First of all, there are two main kinds of soap;  The Melt and Pour vegetable glycerin, that is the best and easiest to start with, encourage competency, and then there is the Cold Process method known as "CP."  We love cold process method because it is REAL soap that cleans the skin and smells sexy.  Melt and Pour glycerin bases (and make SURE to ask that is 100% vegetable glycerin) has its own place as a great moisturizer and humectant.   It is great for the face and sensitive skin that most CP soaps cannot match. Be careful of those companies claiming they have "goats milk," "oatmeal," "olive" and so on.  I found the truth is they use just a few tablespoons per pound of whatever--to call it whatever they are calling it and charge an outrageous price.  I could not be that much a lair, so I do not claim to carry anything other than the 100% vegetable glycerin soap base, made by the Clearly Natural Company that has no cheap fillers.  So rules for working with Melt and Pour:

  • Cut into chunks and melt in the microwave until JUST melted.  Do not scorch the soap. This only takes a few minutes.

  • Add fragrance oils and essential oils after the soap has cooled down a bit.  You do not want them to evaporate or to warp your mold.  You do not need to add allot of this.  A few drops should work fine.

  • Do not put food material in the soap, such as dried lavender buds.  They will end up turning brown and look yucky.  Unused coffee grinds and beans may be an exception as we use that in our kitchen deodorizing soap.  You may also entertain the idea of no color as shown above to the right.

  • M&P soap is not water soluble, so water based food color is just not going to mix.  Obtain your colors from natural sources such as old clay face mask you may have around, cold crème's and some oils such as carrot oil will provide a nice color.  One of our favorites is to use pink calamine lotion.  Just make sure it is not water based.  You do not need much of these items, maybe a few tablespoons per cup of soap.  
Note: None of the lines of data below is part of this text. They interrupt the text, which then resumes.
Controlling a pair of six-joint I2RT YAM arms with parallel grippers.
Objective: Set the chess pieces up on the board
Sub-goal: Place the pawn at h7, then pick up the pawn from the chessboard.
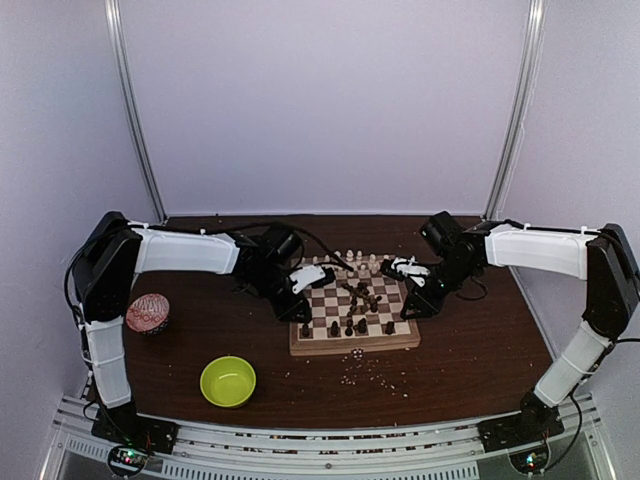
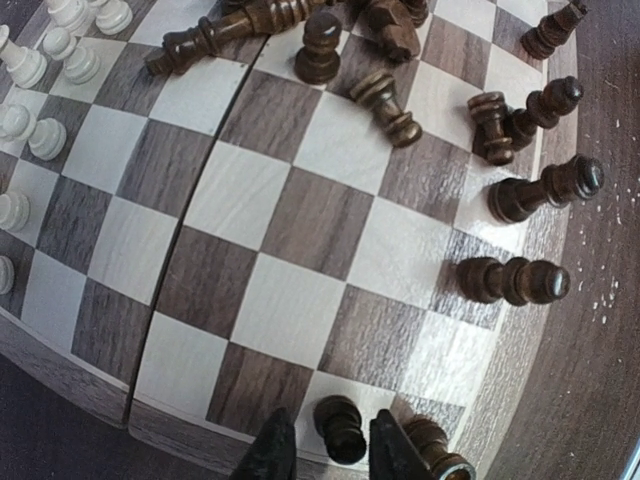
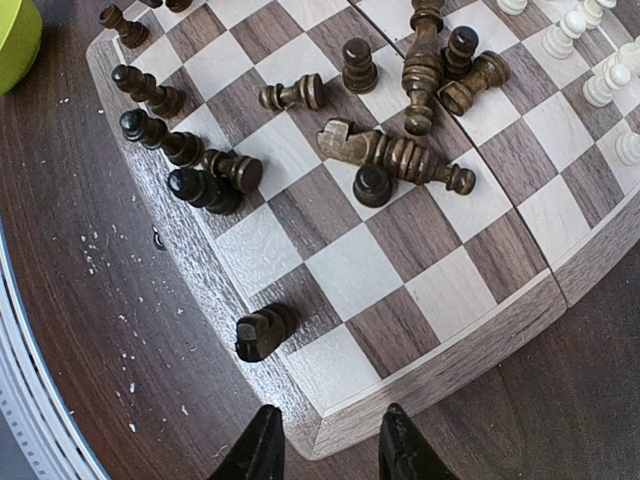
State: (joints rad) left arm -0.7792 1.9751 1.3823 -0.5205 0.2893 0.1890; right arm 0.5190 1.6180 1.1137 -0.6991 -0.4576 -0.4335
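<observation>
Chess pieces (image 1: 362,296) are all on the board (image 1: 350,347), which lies mid-table between the two arms. The dark ones are tumbled in a heap at its centre with a few along the near rim, and the pale ones (image 1: 352,259) are ranked along the far edge. The table (image 1: 480,345) is dark brown wood, speckled with pale crumbs (image 1: 372,374) in front of the board. A lime-green bowl (image 1: 228,381) stands front left, with a red patterned cup (image 1: 148,313) further left. Plain pale walls (image 1: 320,100) and two metal uprights (image 1: 135,110) close the space in. The left gripper (image 2: 331,440) has its fingers narrowly parted either side of a dark pawn (image 2: 340,425). The right gripper (image 3: 330,428) hangs parted over the board's corner.
</observation>
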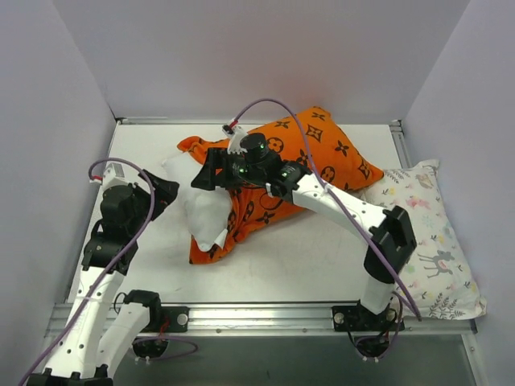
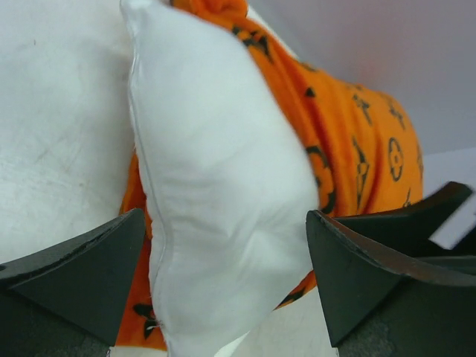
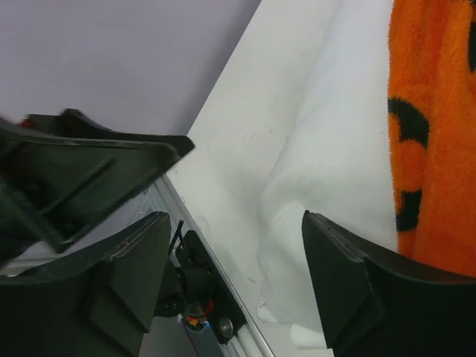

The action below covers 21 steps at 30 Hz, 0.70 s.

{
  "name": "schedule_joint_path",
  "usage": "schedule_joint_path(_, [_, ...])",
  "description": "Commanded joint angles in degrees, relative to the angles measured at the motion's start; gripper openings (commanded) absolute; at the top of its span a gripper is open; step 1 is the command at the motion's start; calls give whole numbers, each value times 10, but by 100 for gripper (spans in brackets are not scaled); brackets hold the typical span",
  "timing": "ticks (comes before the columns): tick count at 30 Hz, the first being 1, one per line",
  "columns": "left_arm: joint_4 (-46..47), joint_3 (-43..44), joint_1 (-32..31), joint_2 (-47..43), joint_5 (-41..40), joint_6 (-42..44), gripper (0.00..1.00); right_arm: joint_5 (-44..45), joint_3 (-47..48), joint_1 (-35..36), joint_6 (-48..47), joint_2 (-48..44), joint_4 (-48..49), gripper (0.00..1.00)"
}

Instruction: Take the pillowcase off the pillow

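Note:
The orange pillowcase (image 1: 310, 153) with black motifs lies across the middle of the table. The white pillow (image 1: 206, 215) sticks out of its left end. My left gripper (image 1: 165, 193) is open just left of that bare end. In the left wrist view the pillow's corner (image 2: 216, 193) stands between the wide-apart fingers (image 2: 82, 275), unpinched, with the pillowcase (image 2: 357, 141) behind it. My right gripper (image 1: 208, 173) is open and empty above the pillowcase's left end. The right wrist view shows the pillow (image 3: 335, 149) and the pillowcase edge (image 3: 439, 111) below its fingers (image 3: 364, 290).
A white pillow with pastel animal print (image 1: 430, 241) lies along the table's right edge. Grey walls close in the left, back and right. A metal rail (image 1: 265, 314) runs along the near edge. My left gripper's body shows in the right wrist view (image 3: 89, 167).

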Motion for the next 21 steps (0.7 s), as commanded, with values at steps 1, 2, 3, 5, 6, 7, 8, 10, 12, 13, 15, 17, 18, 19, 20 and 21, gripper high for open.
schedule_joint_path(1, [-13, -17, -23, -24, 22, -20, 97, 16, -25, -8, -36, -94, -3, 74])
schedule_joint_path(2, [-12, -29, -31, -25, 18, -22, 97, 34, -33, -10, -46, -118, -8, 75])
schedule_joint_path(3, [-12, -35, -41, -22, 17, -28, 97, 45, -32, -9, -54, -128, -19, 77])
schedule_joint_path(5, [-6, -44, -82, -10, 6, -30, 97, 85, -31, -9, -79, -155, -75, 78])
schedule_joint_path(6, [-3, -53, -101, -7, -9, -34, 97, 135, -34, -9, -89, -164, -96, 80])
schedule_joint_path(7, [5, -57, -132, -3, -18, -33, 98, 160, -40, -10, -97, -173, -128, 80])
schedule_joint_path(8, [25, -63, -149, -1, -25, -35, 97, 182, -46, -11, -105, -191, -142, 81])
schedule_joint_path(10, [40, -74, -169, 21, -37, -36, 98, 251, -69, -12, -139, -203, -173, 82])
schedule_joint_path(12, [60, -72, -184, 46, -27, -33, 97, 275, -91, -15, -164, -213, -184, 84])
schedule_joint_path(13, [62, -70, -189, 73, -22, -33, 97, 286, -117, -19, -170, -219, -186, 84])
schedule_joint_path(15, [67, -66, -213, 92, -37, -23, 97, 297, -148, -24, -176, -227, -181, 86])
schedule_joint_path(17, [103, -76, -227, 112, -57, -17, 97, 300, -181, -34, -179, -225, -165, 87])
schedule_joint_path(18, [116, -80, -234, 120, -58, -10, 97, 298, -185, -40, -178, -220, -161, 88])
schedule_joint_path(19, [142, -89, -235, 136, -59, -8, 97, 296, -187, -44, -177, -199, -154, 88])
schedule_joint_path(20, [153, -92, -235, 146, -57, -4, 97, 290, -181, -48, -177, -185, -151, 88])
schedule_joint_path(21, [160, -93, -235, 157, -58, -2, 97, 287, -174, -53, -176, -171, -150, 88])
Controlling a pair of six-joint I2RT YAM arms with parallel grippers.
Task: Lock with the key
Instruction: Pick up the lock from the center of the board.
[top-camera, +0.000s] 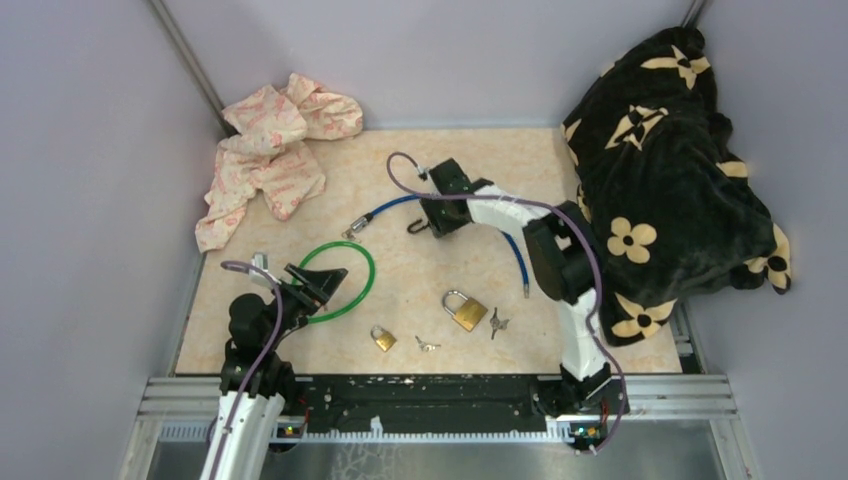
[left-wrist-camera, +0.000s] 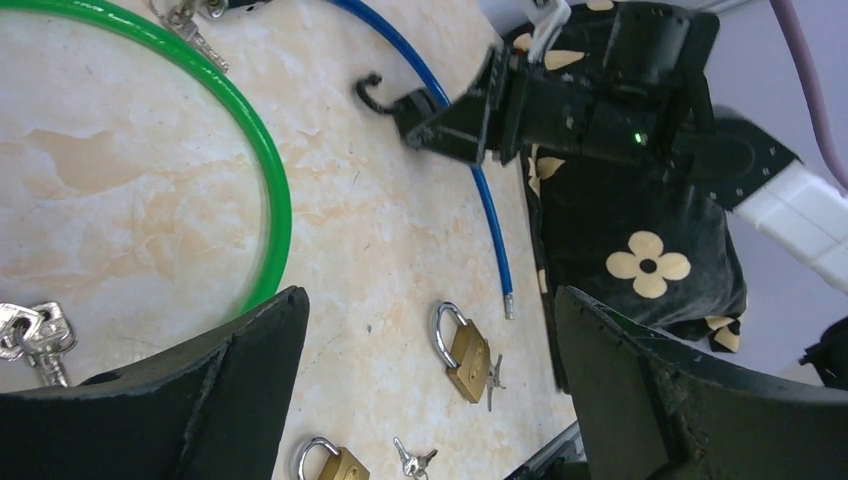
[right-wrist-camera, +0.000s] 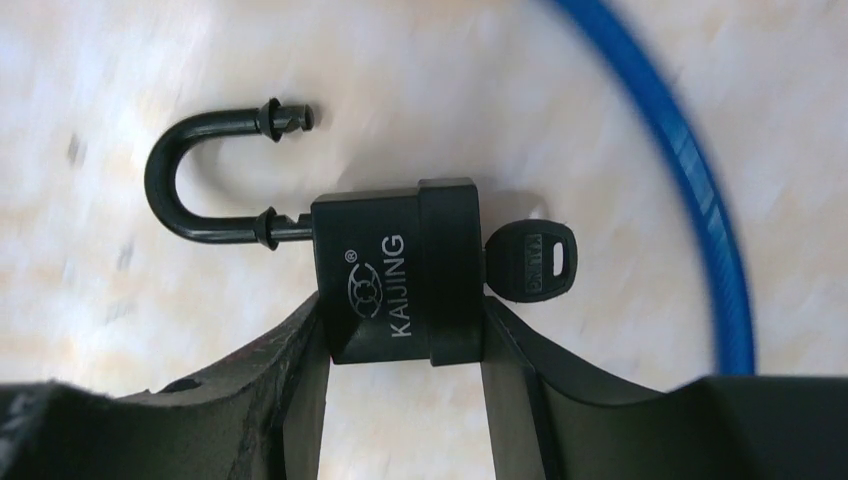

  • Once your additives are well incorporated, your soap will cool quickly.  Pop in the freezer for just ten minutes if you are having any challenge getting them out.  

  • Because glycerin is a great water attractor (humectant) you will find condensation on your pretty soap  the following day, if you live in a humid area.  So, when the soap is totally cool and dry, protect it with shrink wrap or plastic bags with a pretty tepee look.   

  • As a last note, I have been using 3" in diameter PVC pipe for my CP molds and have them cut one foot high.  I always leave some space for pushing the finished soap with my heel if need be.  Leane, our Essential Oils expert, has always used PVC pipe for her Melt and Pour soap.  That never dawned on me.  She says M&P slides right out just as CP soap does, is easy to cut uniform slices down the side of the PVC while pushing out the finished soap.  She says she is able to make a variety of interesting colored chunk soaps using soap scraps with the pipe.